Decidimos que o melhor a fazer é aproveitar aquele último dia dela na praia e arranjamos uma areia para nós sem muita gente em volta para ficar os dois ali sem muito falar. Em algum momento da tarde na praia, deitados um ao lado do outro, digo a ela que eu vou sentir falta pra caralho dela ao meu lado mas Flor então rebate que queria ter ouvido eu dizer qualquer coisa assim há duas horas passadas, mas que achava importante de todo jeito eu dizer a ela.

No dia seguinte, arrumada para voltar para casa, Flor já se movia e falava como se já estivesse de volta à rotina de São Paulo e ao escritório de advocacia para o qual, imagino, disparava mensagens no celular que não saía mais de sua mão. Disse que talvez no ano que vem estaria de volta. Quem sabe? Tentou sorrir e fracassou. Eu pensava no sal que ficava na minha boca do suor que escorria de trepar com ela durante o dia e na marca de nascença que ela carregava na batata da perna direita que eu brincava que era um teste de Rorschach, hoje parece um coelho vidrado de anfetamina, hoje parece o fantasma do comunismo, hoje essa mancha está claramente feliz.

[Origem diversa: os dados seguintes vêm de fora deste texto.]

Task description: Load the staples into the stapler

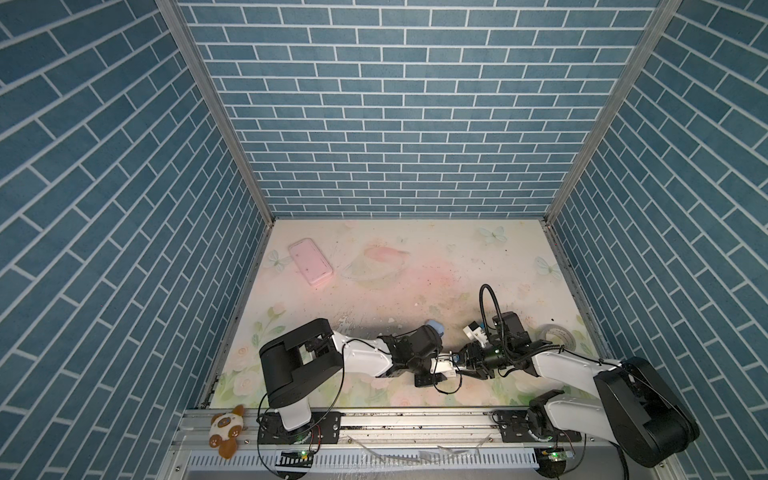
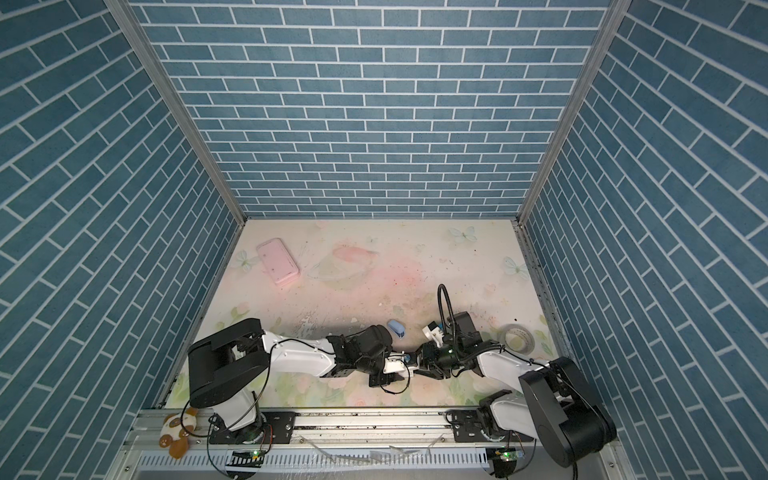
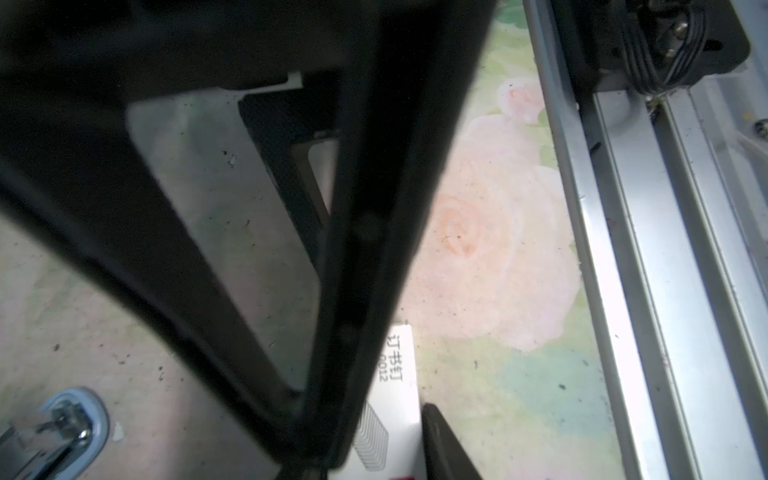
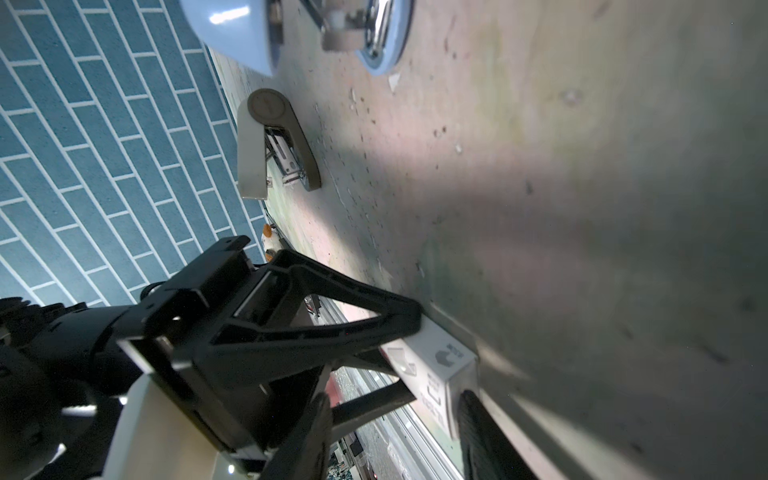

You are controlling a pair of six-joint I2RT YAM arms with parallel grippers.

Depois de menos de uma semana, enjoei da minha vidinha, do meu apartamento, da lua nova no antebraço. Quando a punheta perde a graça, você está fodidamente só, cantou o poeta. Ninguém naquela cidade era tão bonito. Ainda tinha dinheiro guardado e com ele comprei uma passagem de ida para São Paulo, aluguei um quarto, cortei o cabelo, comprei roupas, imprimi currículos. Arrumei outro emprego de merda para pagar as contas, arrumei um celular que não sei usar, comprei até um relógio.

Todos os dias levanto cedo para tomar café numa padaria diferente.